● **WHAT YOU SHOULD DO**:
Every line from the top of the records below through the one containing "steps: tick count" must be copied exactly, and the pictures must not be.

** Opening SUPPLIED DATA block **

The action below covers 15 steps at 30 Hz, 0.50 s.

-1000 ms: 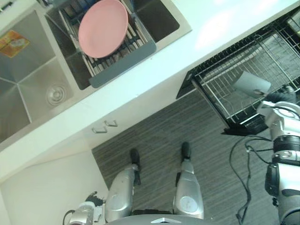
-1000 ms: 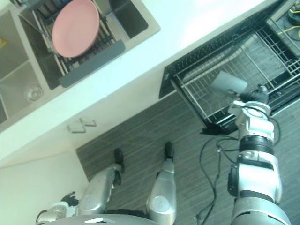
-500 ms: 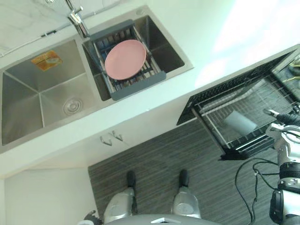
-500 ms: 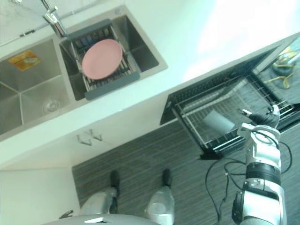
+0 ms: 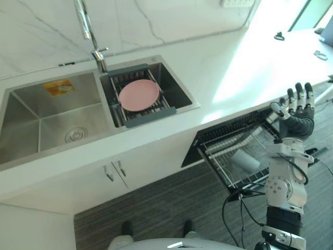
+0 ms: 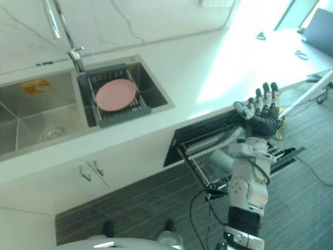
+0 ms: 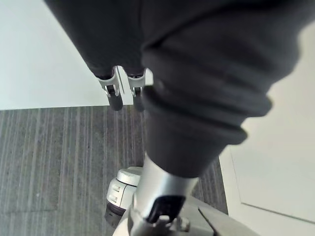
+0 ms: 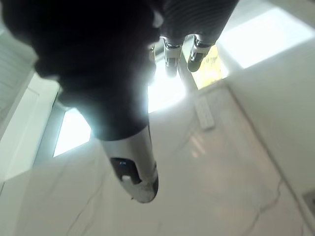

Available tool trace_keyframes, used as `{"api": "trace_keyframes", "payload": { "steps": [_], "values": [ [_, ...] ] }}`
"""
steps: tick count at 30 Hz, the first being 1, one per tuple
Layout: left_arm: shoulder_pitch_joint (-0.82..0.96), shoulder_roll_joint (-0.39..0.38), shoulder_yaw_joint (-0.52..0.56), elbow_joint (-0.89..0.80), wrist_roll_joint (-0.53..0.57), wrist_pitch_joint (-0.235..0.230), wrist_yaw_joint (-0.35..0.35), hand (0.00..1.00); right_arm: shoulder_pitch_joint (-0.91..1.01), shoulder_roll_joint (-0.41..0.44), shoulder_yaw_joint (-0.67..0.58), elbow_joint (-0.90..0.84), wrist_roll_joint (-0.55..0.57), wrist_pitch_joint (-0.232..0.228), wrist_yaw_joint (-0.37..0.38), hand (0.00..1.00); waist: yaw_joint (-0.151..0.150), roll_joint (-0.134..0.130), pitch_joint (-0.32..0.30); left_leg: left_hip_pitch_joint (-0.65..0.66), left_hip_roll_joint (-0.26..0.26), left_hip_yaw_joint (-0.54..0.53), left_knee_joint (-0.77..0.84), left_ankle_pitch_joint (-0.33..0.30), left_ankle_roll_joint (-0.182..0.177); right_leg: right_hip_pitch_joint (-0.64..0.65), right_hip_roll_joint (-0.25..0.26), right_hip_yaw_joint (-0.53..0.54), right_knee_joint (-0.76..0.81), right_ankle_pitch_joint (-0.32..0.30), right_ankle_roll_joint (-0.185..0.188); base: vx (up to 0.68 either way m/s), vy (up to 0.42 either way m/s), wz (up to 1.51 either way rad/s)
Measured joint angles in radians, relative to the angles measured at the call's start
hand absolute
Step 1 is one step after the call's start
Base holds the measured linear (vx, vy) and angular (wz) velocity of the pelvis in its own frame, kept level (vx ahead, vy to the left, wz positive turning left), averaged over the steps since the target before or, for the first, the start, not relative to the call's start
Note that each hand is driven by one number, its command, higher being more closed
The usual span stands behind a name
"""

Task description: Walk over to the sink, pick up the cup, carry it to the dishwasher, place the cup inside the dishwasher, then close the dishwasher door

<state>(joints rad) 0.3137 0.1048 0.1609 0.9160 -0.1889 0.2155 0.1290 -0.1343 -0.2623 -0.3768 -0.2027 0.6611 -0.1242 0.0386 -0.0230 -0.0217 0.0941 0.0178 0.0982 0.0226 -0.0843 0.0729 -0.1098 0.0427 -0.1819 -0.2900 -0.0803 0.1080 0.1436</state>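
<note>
A white stone counter [image 5: 229,67] runs under a marbled wall, holding a stainless steel double sink [image 5: 41,120] with a round pink plate [image 5: 138,95] in its drain rack. Below lies grey striped flooring [image 5: 156,208]. We see the pale grey cup [image 5: 245,160] on its side in the pulled-out wire rack [image 5: 218,159] of the open black dishwasher [image 5: 208,139], its long axis flat on the wires. Our right hand [image 5: 296,112] is up above and just past the cup, fingers straight and spread, holding nothing. We judge the cup placed and the door not yet closed, with the right arm the nearer. Our left hand [image 7: 123,91] hangs over the floor, fingers relaxed and empty.
</note>
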Motion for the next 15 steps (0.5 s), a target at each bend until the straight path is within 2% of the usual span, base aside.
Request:
{"api": "trace_keyframes", "payload": {
  "steps": [1,3,6,10,12,13,15],
  "values": [
    [0.001,-0.004,0.006,0.000,-0.025,-0.002,0.006,0.00,0.000,0.008,0.052,-0.018,0.018,0.000,0.025,0.00,0.016,0.000,-0.002,0.003,0.000,-0.013,0.000,0.002,0.000,0.014,0.000,-0.012,0.000,0.000,0.000,-0.02,-0.012,0.16],
    [0.004,-0.010,0.018,0.000,-0.034,-0.009,0.015,0.00,0.003,0.025,0.093,-0.016,0.018,0.001,0.040,0.00,0.024,-0.002,-0.004,-0.001,-0.001,-0.041,0.000,0.005,0.001,0.035,0.000,-0.043,0.000,-0.005,0.001,-0.06,-0.026,0.44],
    [0.012,-0.017,0.033,-0.002,-0.055,-0.042,0.018,0.00,0.006,0.037,0.151,-0.016,-0.044,0.002,0.033,0.00,0.051,-0.008,-0.015,-0.025,-0.005,-0.087,0.000,0.011,0.008,0.059,0.000,-0.111,0.000,-0.017,0.003,-0.06,-0.024,0.69],
    [0.015,-0.018,0.033,0.004,-0.059,-0.069,0.016,0.00,0.004,0.030,0.168,0.001,-0.136,0.020,-0.102,0.00,0.059,-0.012,-0.020,-0.054,0.000,-0.031,0.000,0.042,0.041,0.110,-0.023,-0.243,0.017,-0.045,0.017,-0.03,0.008,1.00],
    [0.015,-0.020,0.034,0.017,-0.058,-0.075,0.012,0.00,0.003,0.015,0.168,0.048,-0.161,0.024,-0.153,0.00,0.076,-0.017,-0.022,-0.054,-0.008,-0.034,0.000,0.063,0.039,0.122,-0.039,-0.269,0.036,-0.054,0.028,0.01,0.032,0.52],
    [0.004,-0.006,0.035,0.016,-0.024,-0.110,-0.002,0.00,0.028,0.029,0.209,0.181,-0.040,0.091,-0.103,0.00,0.063,-0.030,0.000,-0.019,-0.036,0.048,-0.001,0.044,0.022,0.139,-0.074,-0.247,0.029,-0.073,0.049,0.00,0.017,0.17],
    [0.004,-0.006,0.035,0.016,-0.024,-0.110,-0.002,0.00,0.028,0.029,0.209,0.181,-0.040,0.091,-0.103,0.00,0.063,-0.030,0.000,-0.019,-0.036,0.048,-0.001,0.044,0.022,0.139,-0.074,-0.247,0.029,-0.071,0.053,0.00,0.000,0.00]
  ]
}}
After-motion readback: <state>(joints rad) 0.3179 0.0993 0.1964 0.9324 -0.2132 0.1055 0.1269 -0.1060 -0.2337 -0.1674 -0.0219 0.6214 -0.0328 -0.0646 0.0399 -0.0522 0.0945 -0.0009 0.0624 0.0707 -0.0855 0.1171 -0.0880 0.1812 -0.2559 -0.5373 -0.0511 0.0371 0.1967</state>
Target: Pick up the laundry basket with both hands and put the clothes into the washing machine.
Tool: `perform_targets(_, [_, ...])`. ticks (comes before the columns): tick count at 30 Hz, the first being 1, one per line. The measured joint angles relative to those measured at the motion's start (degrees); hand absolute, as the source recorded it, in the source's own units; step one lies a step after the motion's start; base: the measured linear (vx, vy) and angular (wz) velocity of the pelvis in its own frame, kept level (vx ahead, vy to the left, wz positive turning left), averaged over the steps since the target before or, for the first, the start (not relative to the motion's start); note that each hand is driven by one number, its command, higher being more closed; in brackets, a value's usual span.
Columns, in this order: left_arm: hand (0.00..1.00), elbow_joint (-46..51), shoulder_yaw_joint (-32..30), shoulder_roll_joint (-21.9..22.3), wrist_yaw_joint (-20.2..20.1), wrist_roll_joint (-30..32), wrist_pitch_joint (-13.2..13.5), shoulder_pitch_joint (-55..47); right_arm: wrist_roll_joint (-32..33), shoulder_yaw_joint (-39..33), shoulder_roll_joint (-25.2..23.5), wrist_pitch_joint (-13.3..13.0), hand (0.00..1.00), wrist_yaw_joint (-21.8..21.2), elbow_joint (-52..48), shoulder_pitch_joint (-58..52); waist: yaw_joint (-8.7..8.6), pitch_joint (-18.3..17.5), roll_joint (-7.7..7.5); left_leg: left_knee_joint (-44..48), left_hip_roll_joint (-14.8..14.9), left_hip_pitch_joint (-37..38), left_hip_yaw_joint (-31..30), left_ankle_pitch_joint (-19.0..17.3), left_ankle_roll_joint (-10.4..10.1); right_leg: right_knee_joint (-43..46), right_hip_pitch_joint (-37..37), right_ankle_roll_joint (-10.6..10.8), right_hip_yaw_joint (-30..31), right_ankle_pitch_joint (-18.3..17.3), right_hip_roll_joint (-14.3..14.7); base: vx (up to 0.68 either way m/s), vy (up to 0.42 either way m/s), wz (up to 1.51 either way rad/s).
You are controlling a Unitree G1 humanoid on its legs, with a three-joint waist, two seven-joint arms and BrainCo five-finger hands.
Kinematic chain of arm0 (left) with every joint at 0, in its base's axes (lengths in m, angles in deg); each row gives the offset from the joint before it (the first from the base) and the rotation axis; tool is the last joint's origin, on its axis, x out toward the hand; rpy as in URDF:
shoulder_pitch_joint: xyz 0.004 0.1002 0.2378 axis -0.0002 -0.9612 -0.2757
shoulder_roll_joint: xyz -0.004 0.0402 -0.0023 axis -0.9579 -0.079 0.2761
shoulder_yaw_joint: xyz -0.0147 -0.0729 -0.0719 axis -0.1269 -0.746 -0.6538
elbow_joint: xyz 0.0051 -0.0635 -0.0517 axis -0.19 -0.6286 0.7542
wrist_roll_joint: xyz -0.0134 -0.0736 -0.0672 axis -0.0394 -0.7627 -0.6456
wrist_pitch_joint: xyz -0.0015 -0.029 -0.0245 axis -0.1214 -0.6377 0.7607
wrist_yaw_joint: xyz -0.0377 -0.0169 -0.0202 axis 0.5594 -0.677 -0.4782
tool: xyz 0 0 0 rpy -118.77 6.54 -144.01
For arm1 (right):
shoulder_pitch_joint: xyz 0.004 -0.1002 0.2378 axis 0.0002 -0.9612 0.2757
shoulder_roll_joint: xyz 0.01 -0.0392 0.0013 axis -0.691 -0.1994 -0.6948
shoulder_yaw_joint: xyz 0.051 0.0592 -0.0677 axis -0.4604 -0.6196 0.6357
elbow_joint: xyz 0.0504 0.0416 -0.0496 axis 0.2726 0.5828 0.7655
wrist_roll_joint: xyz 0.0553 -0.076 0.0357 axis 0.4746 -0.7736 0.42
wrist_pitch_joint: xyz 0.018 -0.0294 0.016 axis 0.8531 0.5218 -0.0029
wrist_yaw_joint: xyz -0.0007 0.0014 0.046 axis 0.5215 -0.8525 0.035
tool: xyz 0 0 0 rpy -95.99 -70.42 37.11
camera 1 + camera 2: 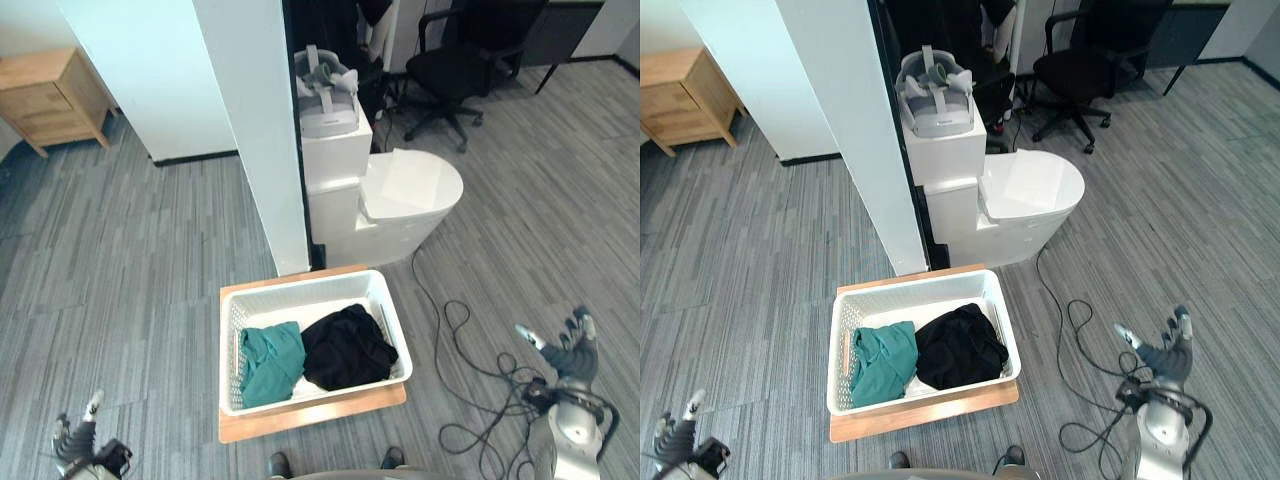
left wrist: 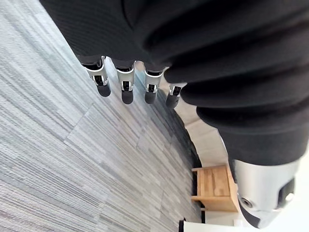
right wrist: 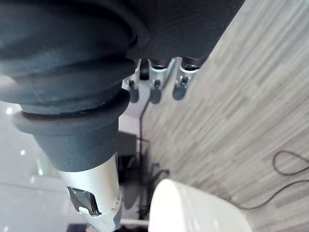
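Fingers (image 2: 126,89) of the left hand (image 1: 77,438) straight, holding nothing; right hand (image 1: 570,350) splayed, empty too. Both hang wide of the laundry basket (image 1: 300,288), at eight and four o'clock, likely lining up a two-sided lift. Clothes (image 1: 345,348) lie inside, with the basket on its wooden board (image 1: 310,415).

The white plastic slotted laundry basket (image 1: 300,290) looks smooth, with a faint sheen. The teal cloth garment (image 1: 270,362) and black cloth garment (image 1: 345,347) in it are soft, matt and crumpled. The light wooden board (image 1: 310,413) underneath is smooth and matt. The grey streaked carpet floor (image 1: 130,280) is matt and finely textured. The rounded white washing machine (image 1: 412,195) is glossy. The left hand (image 2: 126,84) and right hand (image 3: 155,87) have satin silver fingers and matt, ribbed dark covers.
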Motion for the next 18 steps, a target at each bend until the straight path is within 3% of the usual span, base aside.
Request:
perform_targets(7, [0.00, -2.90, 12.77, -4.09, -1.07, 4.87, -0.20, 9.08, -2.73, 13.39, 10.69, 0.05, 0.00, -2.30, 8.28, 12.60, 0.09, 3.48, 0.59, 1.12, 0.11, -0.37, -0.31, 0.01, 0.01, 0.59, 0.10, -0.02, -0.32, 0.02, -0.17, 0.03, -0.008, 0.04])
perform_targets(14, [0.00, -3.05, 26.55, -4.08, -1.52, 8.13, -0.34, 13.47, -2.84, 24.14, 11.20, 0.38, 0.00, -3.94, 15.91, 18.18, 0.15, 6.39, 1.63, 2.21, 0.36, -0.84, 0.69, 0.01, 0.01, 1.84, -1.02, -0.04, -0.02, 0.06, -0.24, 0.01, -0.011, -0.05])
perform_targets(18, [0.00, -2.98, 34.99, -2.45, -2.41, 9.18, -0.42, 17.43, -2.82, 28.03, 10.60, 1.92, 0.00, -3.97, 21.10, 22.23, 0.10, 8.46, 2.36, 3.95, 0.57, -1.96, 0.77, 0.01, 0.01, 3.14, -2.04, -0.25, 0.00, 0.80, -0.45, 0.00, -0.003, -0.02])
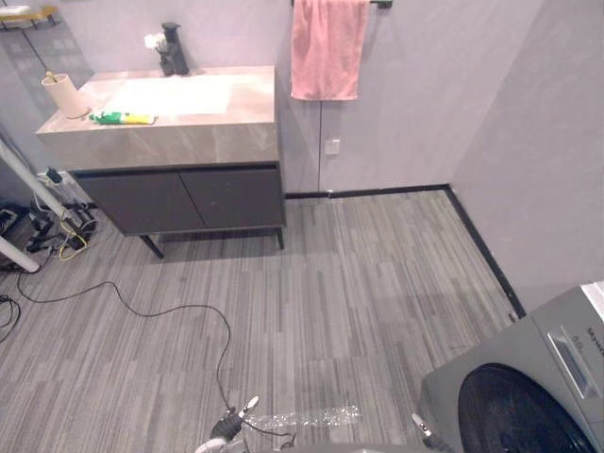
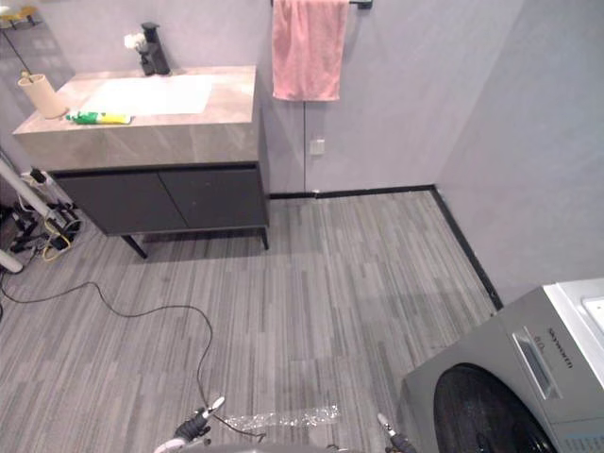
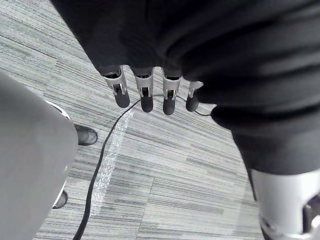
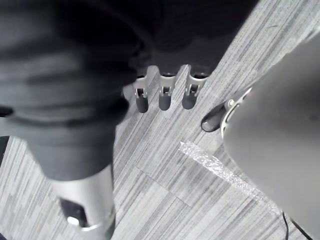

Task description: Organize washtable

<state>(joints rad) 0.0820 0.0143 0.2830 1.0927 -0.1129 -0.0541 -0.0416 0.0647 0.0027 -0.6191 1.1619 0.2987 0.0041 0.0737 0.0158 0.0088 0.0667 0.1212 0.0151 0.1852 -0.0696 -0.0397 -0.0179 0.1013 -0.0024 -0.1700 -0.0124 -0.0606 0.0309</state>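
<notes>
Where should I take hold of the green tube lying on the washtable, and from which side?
Grip the green tube across its middle, probably coming from above at the front edge. It lies flat on the washtable, lengthwise along that edge, so a grasp can close across its narrow width. The cup stands by its left end, so avoid that side.

The stone-topped bench (image 1: 160,143) sits over dark cabinet doors (image 1: 179,198). A pale basin (image 1: 175,94) is sunk in its top, with a black faucet (image 1: 174,52) behind it. A beige cup (image 1: 64,96) stands upright at the left end. Near it, a green-and-yellow tube (image 1: 123,118) lies flat by the basin's front corner.
</notes>
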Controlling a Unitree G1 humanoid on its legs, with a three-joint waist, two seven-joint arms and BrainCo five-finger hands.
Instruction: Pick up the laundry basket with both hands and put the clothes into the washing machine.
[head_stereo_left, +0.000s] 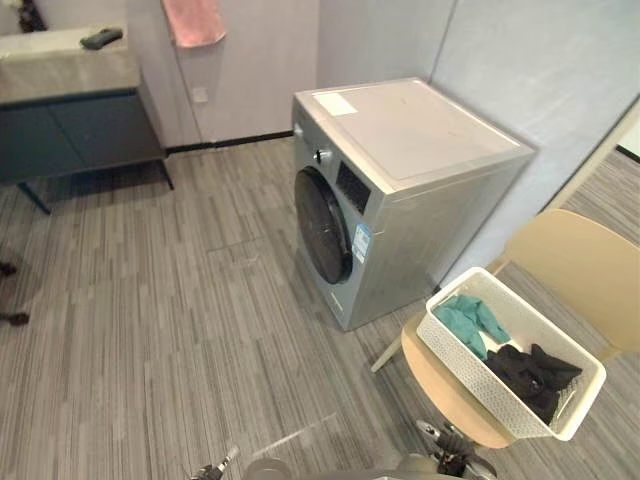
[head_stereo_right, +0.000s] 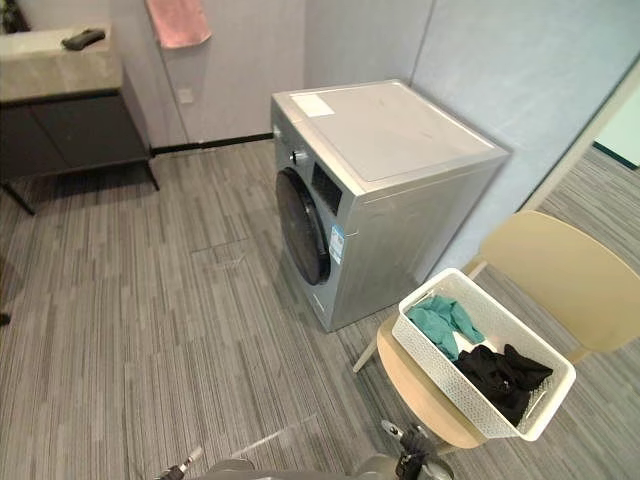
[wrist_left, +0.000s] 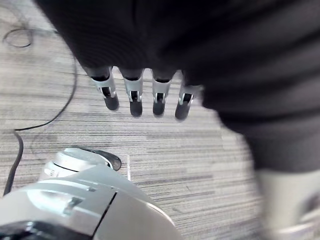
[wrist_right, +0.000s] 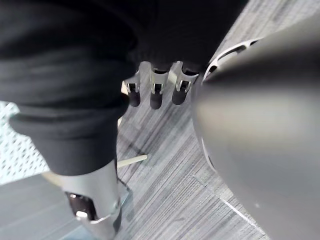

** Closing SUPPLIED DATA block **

● **SOLUTION TO THIS PROBLEM**:
The action below covers 15 steps at 30 Hz, 0.50 s.

-1000 ms: 
-1000 ms: 
-500 ms: 
-500 ms: 
+0 ms: 
+0 ms: 
+0 ms: 
+0 ms: 

Available tool trace_keyframes, used as `{"api": "trace_keyframes", "payload": { "steps": [_], "values": [ [_, ...] ] }}`
"""
steps: tick count at 30 Hz, the first being 1, one per tuple

With that, the exercise is complete.